Darwin's Ghosts

Home > Other > Darwin's Ghosts > Page 22
Darwin's Ghosts Page 22

by Rebecca Stott

*This was not a Charles Darwin–type concept of adaptation produced through natural selection—it was closer to Lamarckian ideas of adaptation in which disused limbs gradually atrophy.

  †It eventually went into five American and three Irish editions and was translated into German, Italian, French, and Portuguese.

  9

  The Jardin des Plantes

  PARIS, 1800

  On the left bank of the Seine, beyond the wrought-iron entrance gates, the botanical garden of the Jardin des Plantes stretched back from the edge of the water, all straight lines and symmetrized borders, to the classical façade of the Museum of Natural History at the far end. Originally named the Jardin du Roi, a garden of medicinal plants created for a king, in the eighteenth century it had housed a community of eminent French botanists who flourished under the leadership of the Comte de Buffon, who had improved and extended it, adding greenhouses, a labyrinth, and new collections of rare plants. With the overthrowing of the monarchy in 1793, the French revolutionary government renamed the Jardin du Roi the Jardin des Plantes, established a Museum of Natural History in the grounds, and appointed twelve new professors, all of equal rank and with equal pay, to study nature in all its forms and to extend the boundaries of the known world for the glory of the French people.

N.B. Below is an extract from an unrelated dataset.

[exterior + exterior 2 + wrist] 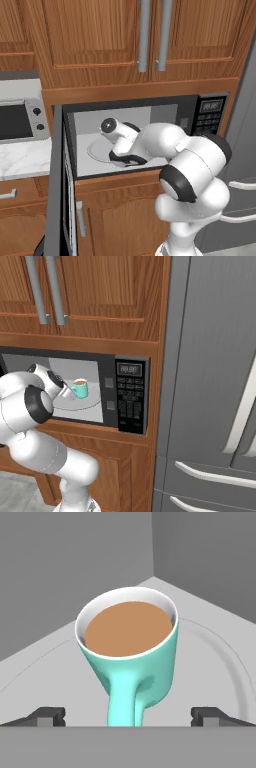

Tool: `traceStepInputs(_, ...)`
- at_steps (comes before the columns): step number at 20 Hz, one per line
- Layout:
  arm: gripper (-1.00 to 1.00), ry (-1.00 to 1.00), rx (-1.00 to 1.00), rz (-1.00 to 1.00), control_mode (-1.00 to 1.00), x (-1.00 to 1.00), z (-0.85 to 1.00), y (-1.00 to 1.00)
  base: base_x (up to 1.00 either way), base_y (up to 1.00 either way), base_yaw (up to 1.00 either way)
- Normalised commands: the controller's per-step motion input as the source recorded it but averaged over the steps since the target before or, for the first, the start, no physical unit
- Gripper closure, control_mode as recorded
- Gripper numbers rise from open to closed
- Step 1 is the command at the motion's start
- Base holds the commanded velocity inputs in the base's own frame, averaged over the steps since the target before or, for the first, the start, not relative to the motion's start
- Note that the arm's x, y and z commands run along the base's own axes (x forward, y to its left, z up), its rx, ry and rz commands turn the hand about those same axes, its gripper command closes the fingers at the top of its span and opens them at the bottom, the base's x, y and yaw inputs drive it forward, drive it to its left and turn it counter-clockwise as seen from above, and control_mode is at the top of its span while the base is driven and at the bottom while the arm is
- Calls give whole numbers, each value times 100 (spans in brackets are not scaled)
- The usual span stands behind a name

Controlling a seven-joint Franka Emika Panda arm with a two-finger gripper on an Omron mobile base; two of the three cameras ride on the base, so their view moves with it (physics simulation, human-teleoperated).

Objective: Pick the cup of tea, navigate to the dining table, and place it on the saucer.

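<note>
The cup of tea (131, 643) is a small teal mug with a pale rim and brown liquid. It stands upright on the round grey plate (220, 657) inside the open microwave (131, 396). Its handle points toward my hand. My gripper (129, 716) is open, with one fingertip (47, 716) on each side of the handle and neither touching it. In the right base view the cup (80, 388) sits just past my wrist inside the oven. The dining table and the saucer are out of view.
The microwave door (57, 190) stands open to the left, edge-on beside the arm. A toaster oven (20, 120) sits on the marble counter at left. Wood cabinets (125, 35) hang above, and a grey fridge (215, 381) stands at right. The microwave's walls close in around the hand.
</note>
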Motion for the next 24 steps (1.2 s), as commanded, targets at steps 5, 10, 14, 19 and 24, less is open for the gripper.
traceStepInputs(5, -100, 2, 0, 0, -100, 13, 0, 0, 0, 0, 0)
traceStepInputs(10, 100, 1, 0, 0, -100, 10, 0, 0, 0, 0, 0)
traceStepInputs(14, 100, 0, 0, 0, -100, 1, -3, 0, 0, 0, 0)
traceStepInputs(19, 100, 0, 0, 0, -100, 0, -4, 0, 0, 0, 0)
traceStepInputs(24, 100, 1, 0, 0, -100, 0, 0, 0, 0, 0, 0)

  During the months leading up to the eruption of violence that came to be known as the Terror, while mobs rioted in the streets, during the beheadings and executions and the savagery, as aristocrats fled France or were rounded up into the prisons of Paris and marched to the guillotine, wagons carrying crated-up natural history collections confiscated from country palaces and elegant town houses rattled in through these gates. The twelve professors and their assistants unpacked bones, fossils, stuffed animals, minerals, bottles of preserved invertebrates, rare shells and corals. As money poured in from confiscated churches and palaces, masons and carpenters marked out the ground plans of new greenhouses, museums, laboratories, and lecture halls; horses and oxen hauled stones on wagons from the quarries of Montmartre; masons dug and drained, ditched and leveled, lifted stone onto stone, set glass into frames, tiles into roofs; carpenters dovetailed joints for new shelves and display cabinets and ranks of polished seating in libraries, lecture halls, and museums.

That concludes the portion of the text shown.